Traffico di stupefacenti e purezza della cocaina
Il punto centrale della decisione risiede nell’analisi del dato ponderale incrociato con la qualità della sostanza. Nonostante i 16 grammi possano sembrare una quantità contenuta, il principio attivo rilevato era estremamente elevato, pari al 75%. Questa purezza avrebbe permesso la confezione di ben 78 dosi singole, un numero che i giudici hanno ritenuto incompatibile con una dimensione micro-delittuosa.
L’inserimento nel contesto dello spaccio
Oltre al numero di dosi, la Suprema Corte ha sottolineato come tali elementi siano indicativi dell’inserimento del soggetto in un contesto di traffico di stupefacenti più ampio. La mancanza di elementi concreti forniti dalla difesa per scardinare questa ricostruzione ha reso il ricorso privo della necessaria specificità.
Le motivazioni
Le motivazioni della Cassazione si fondano sulla correttezza del percorso logico seguito dai giudici di merito. La Corte d’Appello non si è limitata a guardare il peso lordo, ma ha valorizzato l’altissima potenzialità offensiva della sostanza.
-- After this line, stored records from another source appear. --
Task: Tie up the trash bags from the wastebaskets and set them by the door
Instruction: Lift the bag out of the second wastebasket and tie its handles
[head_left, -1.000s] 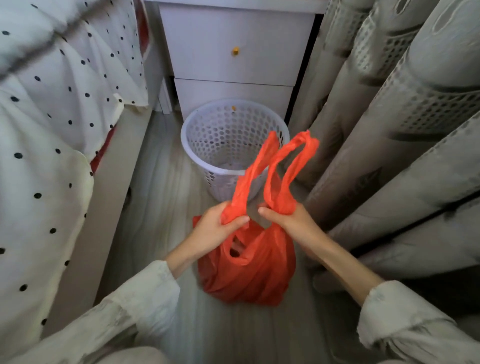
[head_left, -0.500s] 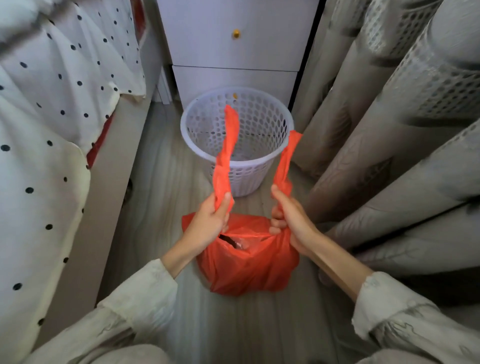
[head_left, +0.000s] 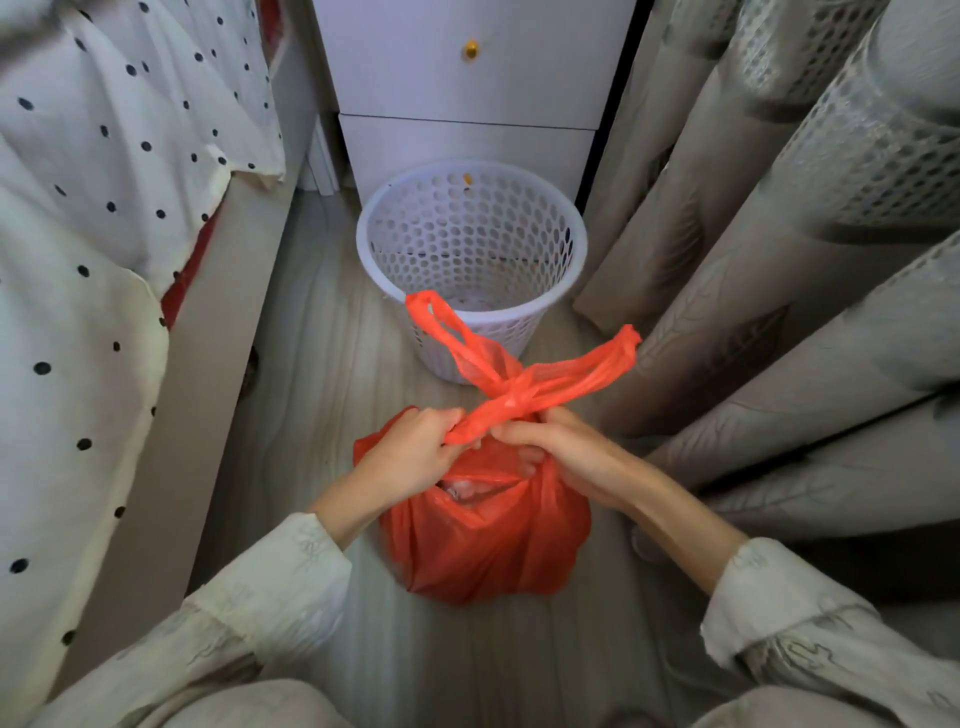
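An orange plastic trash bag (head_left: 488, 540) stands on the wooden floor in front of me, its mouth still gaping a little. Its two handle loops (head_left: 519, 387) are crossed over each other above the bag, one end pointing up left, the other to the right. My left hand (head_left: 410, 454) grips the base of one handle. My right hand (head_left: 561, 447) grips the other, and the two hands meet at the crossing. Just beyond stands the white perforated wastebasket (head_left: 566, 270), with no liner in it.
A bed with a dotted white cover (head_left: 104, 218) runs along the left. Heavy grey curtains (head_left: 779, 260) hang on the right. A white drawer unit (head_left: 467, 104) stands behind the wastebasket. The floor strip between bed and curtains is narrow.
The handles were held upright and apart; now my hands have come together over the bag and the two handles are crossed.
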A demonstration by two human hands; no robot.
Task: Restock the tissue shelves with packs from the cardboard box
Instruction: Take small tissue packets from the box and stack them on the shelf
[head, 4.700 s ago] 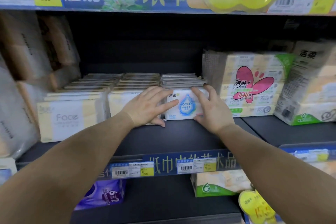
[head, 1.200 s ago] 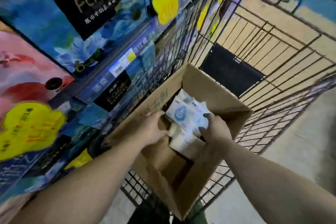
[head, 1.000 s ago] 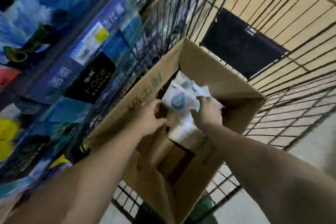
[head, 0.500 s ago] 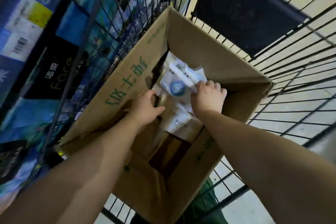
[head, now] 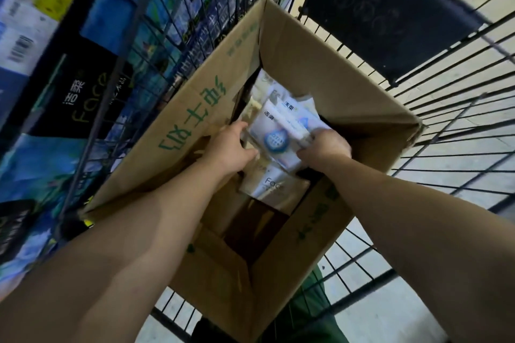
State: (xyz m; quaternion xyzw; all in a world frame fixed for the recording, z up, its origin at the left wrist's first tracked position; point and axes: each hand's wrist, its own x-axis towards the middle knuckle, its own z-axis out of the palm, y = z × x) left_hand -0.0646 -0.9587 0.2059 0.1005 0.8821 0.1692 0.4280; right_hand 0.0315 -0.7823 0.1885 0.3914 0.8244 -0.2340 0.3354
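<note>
A shop aisle, seen from above looking down. Along the left edge runs a shelf front point(head: 41, 44) with blue printed banners, a white and yellow price label point(head: 33, 11) and a black sign with the word "Face", all blurred. Just beside it stands a black wire cart point(head: 145, 36), its bars crossing the pale tiled floor point(head: 457, 147) on the right; a dark flat panel point(head: 390, 11) hangs on the cart's far side.

Inside the cart sits an open cardboard box point(head: 184, 125), brown, with green printed characters on its left flap and more green print on the near right wall. Its flaps stand up. The near half of the box shows bare cardboard and a dark gap; the far half holds tissue packs.

The left hand point(head: 231, 147) reaches down into the box, fingers curled round the left edge of the tissue packs point(head: 281, 131), thumb on the near side. These are flat white plastic-wrapped packs, fanned and tilted, the top one bearing a round blue emblem and small dark characters. Under them lies a beige pack point(head: 271, 184) printed "Face", resting in the box.

The right hand point(head: 324, 146) grips the right edge of the same white packs, fingers curled under and hidden. Both bare forearms stretch in from the bottom corners. A strip of green fabric point(head: 306, 312) shows below the box.
</note>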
Il fatto che il ricorrente si sia limitato a richiedere una valutazione complessiva senza contestare puntualmente i dati tecnici (purezza e numero di dosi) ha portato alla dichiarazione di inammissibilità. La giurisprudenza è chiara: la lieve entità deve essere esclusa quando i dati oggettivi dimostrano una capacità distributiva non occasionale.
Le conclusioni
In conclusione, il ricorso è stato dichiarato inammissibile. L’imputato è stato condannato al pagamento delle spese processuali e al versamento di tremila euro alla Cassa delle Ammende. Questa decisione ribadisce che, in materia di traffico di stupefacenti, la qualità della droga e il numero di dosi ricavabili sono parametri decisivi che prevalgono spesso sulla mera quantità in grammi, precludendo benefici penali a chi detiene sostanze ad alta concentrazione di principio attivo.
Quando il possesso di droga non è considerato di lieve entità?
Il fatto non è considerato lieve se il peso della sostanza e l’alto principio attivo indicano un inserimento stabile nel mercato dello spaccio e un’elevata potenzialità offensiva.
Cosa comporta un’alta percentuale di principio attivo nella cocaina?
Una purezza elevata aumenta drasticamente il numero di dosi singole ricavabili, aggravando la posizione dell’imputato e precludendo la derubricazione del reato in fatto di lieve entità.
Quali sono le conseguenze di un ricorso inammissibile in Cassazione?
Oltre alla conferma della condanna, il ricorrente è obbligato al pagamento delle spese processuali e di una sanzione pecuniaria in favore della Cassa delle Ammende.